During development it was decided that Nintendo was about to work on at least 3 other projects on top of it, and make the whole thing a suite: Mario Artist.
- Picture Maker (Paint Studio).
- Talent Maker (Talent Studio).
- Polygon Maker (Polygon Studio).
- Sound Maker (Sound Studio?).
Nintendo actually released a showreel of Mario Artist back in 1997. And honestly, each of them were pretty much in a working state. However Mario Artist Sound Maker was announced in magazines… but it was not shown anywhere.
And then something weird happened in August 1999. Spaceworld 1999 was in full swing. Randnet was announced to be working on Game Maker, Graphical Message Maker, Video Jockey Maker and Sound Maker, unrelated to the Mario Artist series.

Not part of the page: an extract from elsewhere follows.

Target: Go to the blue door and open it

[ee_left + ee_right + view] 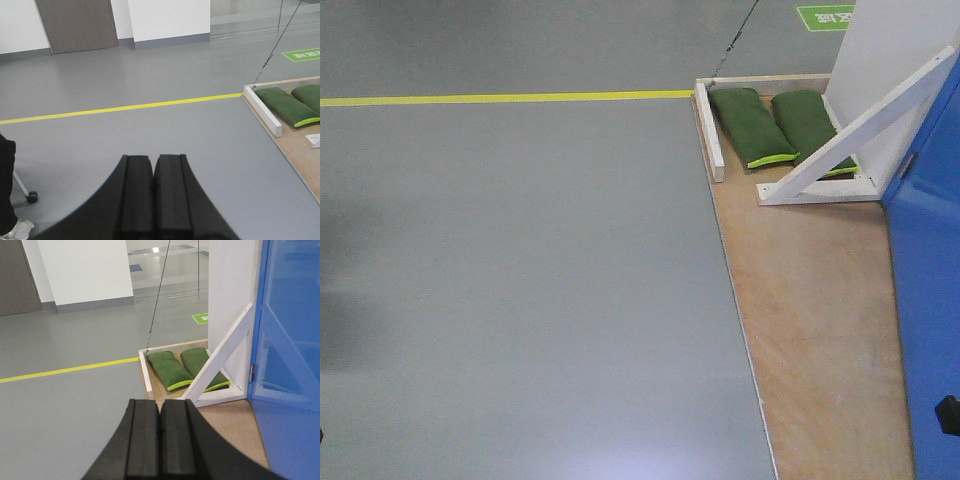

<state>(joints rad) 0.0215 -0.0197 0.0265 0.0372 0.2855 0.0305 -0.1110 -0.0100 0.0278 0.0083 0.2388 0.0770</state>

Paint Studio, Talent Studio and Polygon Studio were playable, but whatever was left of Mario Artist Sound Studio was definitely dead in the water. They did trademark the Sound Studio name alongside the rest though.
While Nintendo was going all in on the 64DD during that event, Nintendo of America announced “Mario Artist & Camera”… as a cartridge title. NoA didn’t dismiss the 64DD officially, but in reality, NoA wasn’t intending on releasing the 64DD at all. They didn’t believe in its success anymore, according to Edge, and that was before the launch of the 64DD in Japan.
A Shout Out
I want to put attention on Jack Yarwood’s article on Mario Artist Paint Studio’s development on Time Extension. If you are interested to have a deeper read into the development history of this game, please read it.
The Making Of - Mario Artist: Paint Studio, The Japan-Exclusive Mario Paint Successor
It gets real deep into the development of Creator, the original idea, the cancelled music editor by Amir Latif and Chris Jojo, how the project became Mario Paint 64 and then part of Mario Artist, honestly it explains so much on how it took so long to be made. I cannot understate the amount of research in this.